WORK TASK | Print the listing below from its opening line through the line holding "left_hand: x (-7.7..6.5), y", both ends included.

AVAILABLE DATA |
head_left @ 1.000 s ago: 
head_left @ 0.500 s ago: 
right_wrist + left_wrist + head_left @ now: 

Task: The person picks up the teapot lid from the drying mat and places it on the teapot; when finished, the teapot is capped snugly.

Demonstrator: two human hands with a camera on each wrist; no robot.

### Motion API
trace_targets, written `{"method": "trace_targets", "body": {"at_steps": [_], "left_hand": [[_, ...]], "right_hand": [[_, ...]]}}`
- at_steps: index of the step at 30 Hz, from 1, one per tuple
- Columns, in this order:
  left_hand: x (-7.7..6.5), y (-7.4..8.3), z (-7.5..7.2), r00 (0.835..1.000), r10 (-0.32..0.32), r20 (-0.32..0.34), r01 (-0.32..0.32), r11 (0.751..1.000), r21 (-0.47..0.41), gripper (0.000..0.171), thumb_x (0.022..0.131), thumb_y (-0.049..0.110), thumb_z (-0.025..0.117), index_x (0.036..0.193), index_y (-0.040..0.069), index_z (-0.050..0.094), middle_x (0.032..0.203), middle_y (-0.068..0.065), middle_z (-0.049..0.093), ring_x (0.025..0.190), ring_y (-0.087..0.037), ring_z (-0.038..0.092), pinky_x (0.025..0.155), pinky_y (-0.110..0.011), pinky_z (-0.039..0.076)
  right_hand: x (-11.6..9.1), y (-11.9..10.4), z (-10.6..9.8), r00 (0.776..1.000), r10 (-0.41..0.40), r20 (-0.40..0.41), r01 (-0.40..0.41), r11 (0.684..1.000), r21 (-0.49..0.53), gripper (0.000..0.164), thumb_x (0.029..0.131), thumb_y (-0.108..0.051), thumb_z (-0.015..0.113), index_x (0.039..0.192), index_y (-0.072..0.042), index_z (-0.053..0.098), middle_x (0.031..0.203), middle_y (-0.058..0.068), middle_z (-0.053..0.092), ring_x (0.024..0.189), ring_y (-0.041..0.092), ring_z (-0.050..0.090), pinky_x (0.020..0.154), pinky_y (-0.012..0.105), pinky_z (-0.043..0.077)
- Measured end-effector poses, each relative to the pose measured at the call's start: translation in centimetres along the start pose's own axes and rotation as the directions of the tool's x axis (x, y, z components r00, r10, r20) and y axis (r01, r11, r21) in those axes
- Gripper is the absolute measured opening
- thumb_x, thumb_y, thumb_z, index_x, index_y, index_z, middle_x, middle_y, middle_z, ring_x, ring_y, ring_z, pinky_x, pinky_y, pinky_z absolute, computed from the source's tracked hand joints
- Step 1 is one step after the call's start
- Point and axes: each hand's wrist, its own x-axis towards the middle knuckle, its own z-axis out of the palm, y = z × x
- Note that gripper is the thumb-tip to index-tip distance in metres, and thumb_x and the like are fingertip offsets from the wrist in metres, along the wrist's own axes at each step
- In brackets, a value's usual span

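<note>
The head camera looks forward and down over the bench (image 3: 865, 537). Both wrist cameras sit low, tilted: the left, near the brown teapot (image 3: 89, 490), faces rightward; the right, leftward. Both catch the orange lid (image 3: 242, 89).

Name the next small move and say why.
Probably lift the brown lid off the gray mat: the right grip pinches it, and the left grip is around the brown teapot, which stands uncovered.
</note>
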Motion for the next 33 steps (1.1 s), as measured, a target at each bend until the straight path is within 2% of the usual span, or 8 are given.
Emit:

WORKED SOLUTION |
head_left @ 1.000 s ago: 
head_left @ 0.500 s ago: 
right_wrist + left_wrist + head_left @ now: 

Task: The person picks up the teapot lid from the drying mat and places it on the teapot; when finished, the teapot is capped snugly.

Demonstrator: two human hands with a camera on each wrist; no robot.

### Motion API
trace_targets, written `{"method": "trace_targets", "body": {"at_steps": [_], "left_hand": [[_, ...]], "right_hand": [[_, ...]]}}`
- at_steps: index of the step at 30 Hz, from 1, one per tuple
- Columns, in this order:
  left_hand: x (-7.7..6.5), y (-7.4..8.3), z (-7.5..7.2), r00 (0.835..1.000), r10 (-0.32..0.32), r20 (-0.32..0.34), r01 (-0.32..0.32), r11 (0.751..1.000), r21 (-0.47..0.41), gripper (0.000..0.171), thumb_x (0.022..0.131), thumb_y (-0.049..0.110), thumb_z (-0.025..0.117), index_x (0.036..0.193), index_y (-0.040..0.069), index_z (-0.050..0.094), middle_x (0.032..0.203), middle_y (-0.068..0.065), middle_z (-0.049..0.093), ring_x (0.025..0.190), ring_y (-0.087..0.037), ring_z (-0.038..0.092), pinky_x (0.025..0.155), pinky_y (-0.110..0.011), pinky_z (-0.039..0.076)

With this, the output is complete.